O "Amor e Carinho" de que falávamos é dado na forma de verniz. Fazem fila para que lhes pintemos as unhas! Também há umas aguarelas que as voluntárias compraram, o centro não tem qualquer material recreativo próprio.
Observo as mulheres... deitadas pelo chão, encostadas a paredes, com os olhos vazios, sem esperança.
Apercebo-me do desconforto das voluntárias. Uma delas diz-me que só não se vai embora porque moveu a vida toda para vir para Calcutá um mês e não vai desistir. Trabalho, filhas, marido. Ficou tudo em standby para vir para a Índia pintar as unhas a mulheres loucas.
Ontem, outros voluntários, que estão cá há mais tempo e que ficam por períodos de 6 meses, 1 ano ou mais, diziam-me que muitas pessoas vêem aqui pela sua própria experiência pessoal, para viver a sua "experiência de miséria", para curar as suas feridas emocionais e não só olhando a miséria dos outros. Segundo eles, os que ficam mais tempo (eles proprios) são os mais egoístas de todos porque retiram muito mais desta entrega do que dão.
Mas no fundo, tudo é inútil.
"No sirve de nada! Hay milliones muriendose... nosotros solo encontramos algunos."Não concordo, as mulheres que vi estão melhor ali do que nas ruas. Os moribundos de Khalighat morrem mais tranquilos, com algum conforto. Sem estes voluntários morreriam sozinhos, na rua, como cães. Precisam de facto deste Amor e Carinho. Não tenho duvida que as mulheres de Shanti Nan estão melhor ali do que na rua, a ser comidas vivas pelas ratazanas.
Mas pergunto se isto é tudo o que podemos fazer por elas? Uma obra como a da Madre Teresa com certeza tem dinheiro para mais do que isto! Ajuda médica, profissional, estímulos, condicoes para viver uma vida saudável.

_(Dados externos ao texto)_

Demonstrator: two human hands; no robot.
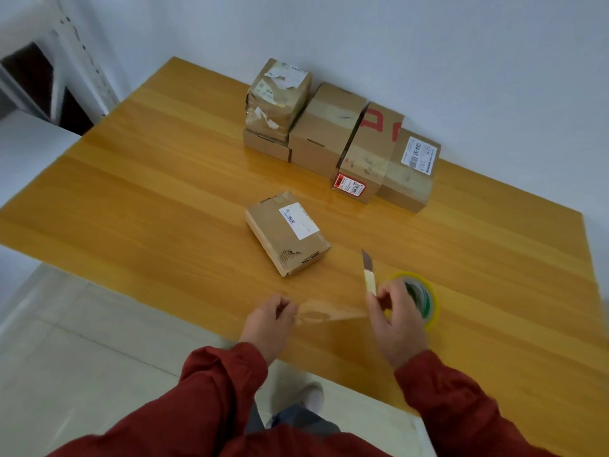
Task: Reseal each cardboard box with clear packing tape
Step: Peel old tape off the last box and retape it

A tarde descubro que é impossível saber quanto dinheiro tem as Missionárias da Caridade e onde o gastam porque não há números publicados e ha algumas
criticas... Descubro também que a sua missão é "
salvar e santificar os mais pobres dos pobres", i.e., baptizá-los antes de morrerem.

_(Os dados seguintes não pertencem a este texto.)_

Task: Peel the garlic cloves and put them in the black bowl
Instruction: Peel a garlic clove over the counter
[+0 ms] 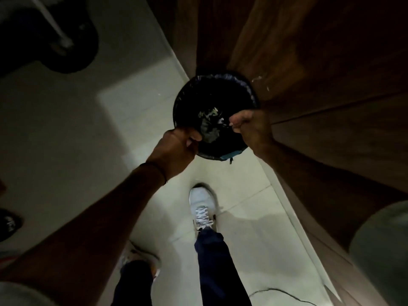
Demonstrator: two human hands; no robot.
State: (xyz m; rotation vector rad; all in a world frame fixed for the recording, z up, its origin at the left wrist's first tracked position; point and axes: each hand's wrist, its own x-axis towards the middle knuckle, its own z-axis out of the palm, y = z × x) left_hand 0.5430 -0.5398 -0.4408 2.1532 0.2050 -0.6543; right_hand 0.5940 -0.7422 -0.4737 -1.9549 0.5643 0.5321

No fundo o que precisavam era de condicoes para não ter chegado aqui... Não ter nascido ou não ter caído no inquebrável ciclo de pobreza onde pouco dinheiro gera ainda menos dinheiro...
Ou talvez não...
Na India vi pessoas que aceitam a pobreza com um sorriso luminoso, não pedem nada, não desejam nada mais do que tem, partilham tudo, são felizes com os seus trapos, nas suas barracas... vivem a sua religião em cada momento, desde o amanhecer ao anoitecer. Veem Deus em tudo, em todos os actos, em todos os acontecimentos. Serão eles os verdadeiros
iluminados?
Para as mulheres de Shanti Nan os breves momentos que passamos com elas são mais do que suficientes.
Eu fico dividida entre a minha mentalidade ocidental que as quer inundar de condicoes practicas (camas, actividades didacticas, tratamento psiquiatrico) o melhor que o dinheiro possa comprar... e esta estranha forma de vida asiatica onde basta em olhar, um sorriso e partilhar o que se tiver.